» Your assignment
A word-for-word restatement of the full listing is required.

» Data for processing
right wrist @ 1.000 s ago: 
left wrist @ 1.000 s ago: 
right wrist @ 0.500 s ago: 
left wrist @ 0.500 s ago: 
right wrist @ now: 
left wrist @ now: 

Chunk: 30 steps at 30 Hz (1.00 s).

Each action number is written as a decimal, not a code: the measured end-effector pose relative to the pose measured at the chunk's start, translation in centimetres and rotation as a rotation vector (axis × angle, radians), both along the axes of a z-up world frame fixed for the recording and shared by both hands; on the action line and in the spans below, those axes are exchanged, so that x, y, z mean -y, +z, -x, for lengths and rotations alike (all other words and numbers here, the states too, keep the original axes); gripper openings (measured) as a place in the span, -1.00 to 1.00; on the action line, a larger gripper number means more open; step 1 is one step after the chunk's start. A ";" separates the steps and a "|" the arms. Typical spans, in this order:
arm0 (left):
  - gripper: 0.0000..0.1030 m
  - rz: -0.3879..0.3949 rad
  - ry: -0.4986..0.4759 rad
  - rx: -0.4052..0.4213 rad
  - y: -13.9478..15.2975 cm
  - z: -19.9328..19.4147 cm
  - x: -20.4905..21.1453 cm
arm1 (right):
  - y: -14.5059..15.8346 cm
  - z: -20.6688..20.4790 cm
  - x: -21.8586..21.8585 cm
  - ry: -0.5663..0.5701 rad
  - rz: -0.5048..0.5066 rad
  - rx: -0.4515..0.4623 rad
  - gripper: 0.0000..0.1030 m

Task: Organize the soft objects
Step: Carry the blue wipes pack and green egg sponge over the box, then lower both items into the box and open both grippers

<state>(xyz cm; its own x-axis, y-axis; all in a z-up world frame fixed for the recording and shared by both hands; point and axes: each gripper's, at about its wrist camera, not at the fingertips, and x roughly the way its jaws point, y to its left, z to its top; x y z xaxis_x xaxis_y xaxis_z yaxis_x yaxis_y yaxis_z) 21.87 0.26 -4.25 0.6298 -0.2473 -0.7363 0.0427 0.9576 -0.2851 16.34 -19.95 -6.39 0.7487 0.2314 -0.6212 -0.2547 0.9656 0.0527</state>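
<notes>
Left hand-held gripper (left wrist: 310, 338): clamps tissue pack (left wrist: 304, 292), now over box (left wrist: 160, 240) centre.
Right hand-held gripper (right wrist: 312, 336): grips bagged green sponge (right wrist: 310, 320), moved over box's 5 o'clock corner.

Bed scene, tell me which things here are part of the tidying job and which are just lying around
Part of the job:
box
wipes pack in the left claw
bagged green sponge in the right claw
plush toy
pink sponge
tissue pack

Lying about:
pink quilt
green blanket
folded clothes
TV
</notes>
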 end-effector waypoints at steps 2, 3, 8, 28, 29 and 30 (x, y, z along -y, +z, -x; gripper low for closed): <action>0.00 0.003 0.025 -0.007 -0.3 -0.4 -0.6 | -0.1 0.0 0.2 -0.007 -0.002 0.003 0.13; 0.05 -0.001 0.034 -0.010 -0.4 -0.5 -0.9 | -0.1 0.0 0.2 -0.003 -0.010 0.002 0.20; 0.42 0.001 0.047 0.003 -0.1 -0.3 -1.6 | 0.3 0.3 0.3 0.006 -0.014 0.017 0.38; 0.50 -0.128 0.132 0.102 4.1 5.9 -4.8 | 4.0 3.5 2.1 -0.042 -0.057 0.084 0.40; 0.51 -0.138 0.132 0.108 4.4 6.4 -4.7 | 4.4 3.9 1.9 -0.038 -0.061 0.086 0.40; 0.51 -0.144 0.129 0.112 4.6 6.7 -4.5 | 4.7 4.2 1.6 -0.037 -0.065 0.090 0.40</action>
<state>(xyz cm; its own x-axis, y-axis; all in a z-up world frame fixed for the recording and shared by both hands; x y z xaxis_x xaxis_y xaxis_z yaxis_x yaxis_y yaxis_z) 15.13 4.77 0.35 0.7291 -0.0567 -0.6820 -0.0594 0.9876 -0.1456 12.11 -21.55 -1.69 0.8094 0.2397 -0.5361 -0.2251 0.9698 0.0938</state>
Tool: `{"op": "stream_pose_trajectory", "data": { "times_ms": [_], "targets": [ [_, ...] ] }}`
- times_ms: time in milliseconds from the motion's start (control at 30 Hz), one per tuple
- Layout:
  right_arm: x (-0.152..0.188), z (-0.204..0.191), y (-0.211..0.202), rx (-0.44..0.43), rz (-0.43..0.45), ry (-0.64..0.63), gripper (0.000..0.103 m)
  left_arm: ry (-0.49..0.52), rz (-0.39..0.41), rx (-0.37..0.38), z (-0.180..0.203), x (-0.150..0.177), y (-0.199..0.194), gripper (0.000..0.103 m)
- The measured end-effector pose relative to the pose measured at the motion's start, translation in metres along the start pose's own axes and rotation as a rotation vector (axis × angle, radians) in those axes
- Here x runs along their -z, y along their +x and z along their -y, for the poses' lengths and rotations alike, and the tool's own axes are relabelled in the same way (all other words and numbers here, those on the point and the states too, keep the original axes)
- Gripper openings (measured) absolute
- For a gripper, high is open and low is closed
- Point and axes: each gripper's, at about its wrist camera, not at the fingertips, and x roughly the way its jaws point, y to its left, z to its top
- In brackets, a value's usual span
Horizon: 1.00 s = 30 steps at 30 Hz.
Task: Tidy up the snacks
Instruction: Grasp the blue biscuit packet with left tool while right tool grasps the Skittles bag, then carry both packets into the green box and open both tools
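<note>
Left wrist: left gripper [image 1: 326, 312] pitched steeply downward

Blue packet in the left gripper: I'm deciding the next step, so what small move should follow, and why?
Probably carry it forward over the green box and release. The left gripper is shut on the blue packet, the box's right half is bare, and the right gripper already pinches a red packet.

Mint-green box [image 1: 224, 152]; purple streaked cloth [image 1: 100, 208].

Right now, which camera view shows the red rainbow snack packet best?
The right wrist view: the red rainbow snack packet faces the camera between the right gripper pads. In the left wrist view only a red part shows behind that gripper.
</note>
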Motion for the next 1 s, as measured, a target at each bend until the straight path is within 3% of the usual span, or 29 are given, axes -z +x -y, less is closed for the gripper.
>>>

» Solution for this problem
right wrist @ 1.000 s ago: 
left wrist @ 1.000 s ago: 
right wrist @ 0.500 s ago: 
left wrist @ 0.500 s ago: 
right wrist @ now: 
left wrist @ now: 

Chunk: 30 steps at 30 Hz (1.00 s).

Each action number is written as a decimal, not a code: the measured end-effector pose relative to the pose measured at the chunk's start, translation in centimetres and rotation as a rotation vector (axis × angle, radians), both along the axes of a z-up world frame fixed for the recording and shared by both hands; on the action line and in the spans below, those axes are exchanged, so that x, y, z mean -y, +z, -x, for lengths and rotations alike (all other words and numbers here, the states too, keep the original axes); gripper openings (measured) as a place in the span, -1.00 to 1.00; on the action line, a larger gripper number means more open; step 1 is one step after the chunk's start. A ";" separates the steps and a "|" the arms. Typical spans, in this order:
arm0 (left):
  - gripper: 0.0000..0.1030 m
  - rz: -0.3879..0.3949 rad
  - ry: -0.4986..0.4759 rad
  - rx: -0.4052..0.4213 rad
  - y: -13.9478..15.2975 cm
  - z: -19.9328..19.4147 cm
  - x: -20.4905..21.1453 cm
arm1 (right):
  - y: -14.5059..15.8346 cm
  - z: -20.6688..20.4790 cm
  - x: -21.8586..21.8585 cm
  - ry: -0.5663..0.5701 rad
  - rz: -0.5048..0.5066 rad
  - rx: -0.4515..0.4623 rad
  - gripper: 0.0000..0.1030 m

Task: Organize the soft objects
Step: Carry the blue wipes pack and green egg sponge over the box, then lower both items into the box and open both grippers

<state>(xyz cm; its own x-axis, y-axis; all in a z-up world frame fixed for the recording and shared by both hands; point and axes: each gripper's, at about its wrist camera, not at the fingertips, and x roughly the way its jaws point, y to its left, z to its top; x y z xaxis_x xaxis_y xaxis_z yaxis_x yaxis_y yaxis_z) 21.87 0.26 -4.25 0.6298 -0.2473 -0.7363 0.0427 0.9576 -0.2851 16.34 -19.95 -6.39 0.7487 0.2314 -0.6212 -0.2547 0.9656 0.0527</state>
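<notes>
Left hand-held gripper (left wrist: 310, 338): clamps tissue pack (left wrist: 304, 292), now over box (left wrist: 160, 240) centre.
Right hand-held gripper (right wrist: 312, 336): grips bagged green sponge (right wrist: 310, 320), moved over box's 5 o'clock corner.

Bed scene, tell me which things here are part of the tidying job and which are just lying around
Part of the job:
box
wipes pack in the left claw
bagged green sponge in the right claw
plush toy
pink sponge
tissue pack

Lying about:
pink quilt
green blanket
folded clothes
TV
</notes>
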 end-effector waypoints at steps 2, 3, 8, 28, 29 and 30 (x, y, z along -y, +z, -x; gripper low for closed): <action>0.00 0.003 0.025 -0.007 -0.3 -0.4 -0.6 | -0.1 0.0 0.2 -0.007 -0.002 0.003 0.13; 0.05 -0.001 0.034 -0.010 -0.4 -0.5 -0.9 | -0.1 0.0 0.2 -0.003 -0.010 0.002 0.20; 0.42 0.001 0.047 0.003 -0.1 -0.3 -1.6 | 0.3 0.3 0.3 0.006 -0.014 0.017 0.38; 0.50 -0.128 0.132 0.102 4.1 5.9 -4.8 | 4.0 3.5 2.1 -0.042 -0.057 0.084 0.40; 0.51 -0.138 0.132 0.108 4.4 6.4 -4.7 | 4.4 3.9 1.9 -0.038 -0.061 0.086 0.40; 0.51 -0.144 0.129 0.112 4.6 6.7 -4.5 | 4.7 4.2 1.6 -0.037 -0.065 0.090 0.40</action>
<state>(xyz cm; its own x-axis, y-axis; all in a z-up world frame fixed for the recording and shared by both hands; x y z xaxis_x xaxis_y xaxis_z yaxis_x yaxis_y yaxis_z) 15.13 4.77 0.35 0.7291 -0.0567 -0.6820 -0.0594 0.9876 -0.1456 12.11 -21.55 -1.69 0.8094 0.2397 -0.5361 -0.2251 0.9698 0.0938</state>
Tool: `{"op": "stream_pose_trajectory", "data": { "times_ms": [_], "targets": [ [_, ...] ] }}`
- times_ms: time in milliseconds from the motion's start (control at 30 Hz), one per tuple
- Layout:
  right_arm: x (-0.152..0.188), z (-0.204..0.191), y (-0.211..0.202), rx (-0.44..0.43), rz (-0.43..0.45), ry (-0.64..0.63), gripper (0.000..0.103 m)
  left_arm: ry (-0.49..0.52), rz (-0.39..0.41), rx (-0.37..0.38), z (-0.180..0.203), x (-0.150..0.177), y (-0.199..0.194), gripper (0.000..0.103 m)
- The measured end-effector pose relative to the pose measured at the motion's start, translation in metres along the start pose's own axes and rotation as a rotation vector (axis × angle, radians) in those axes
- Here x runs along their -z, y along their +x and z along their -y, for the poses' lengths and rotations alike, and the tool's own axes are relabelled in the same way (all other words and numbers here, those on the point and the states too, keep the original axes)
- Gripper openings (measured) absolute
- For a gripper, high is open and low is closed
- Point and axes: each gripper's, at about its wrist camera, not at the fingertips, and x roughly the way its jaws point, y to its left, z to its top
- In brackets, a value's usual span
Horizon: 1.00 s = 30 steps at 30 Hz.
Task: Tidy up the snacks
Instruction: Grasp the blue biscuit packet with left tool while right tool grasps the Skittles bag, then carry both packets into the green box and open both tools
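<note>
Left wrist: left gripper [image 1: 326, 312] pitched steeply downward

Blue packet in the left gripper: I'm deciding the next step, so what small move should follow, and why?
Probably carry it forward over the green box and release. The left gripper is shut on the blue packet, the box's right half is bare, and the right gripper already pinches a red packet.

Mint-green box [image 1: 224, 152]; purple streaked cloth [image 1: 100, 208].

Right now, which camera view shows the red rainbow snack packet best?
The right wrist view: the red rainbow snack packet faces the camera between the right gripper pads. In the left wrist view only a red part shows behind that gripper.
</note>
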Motion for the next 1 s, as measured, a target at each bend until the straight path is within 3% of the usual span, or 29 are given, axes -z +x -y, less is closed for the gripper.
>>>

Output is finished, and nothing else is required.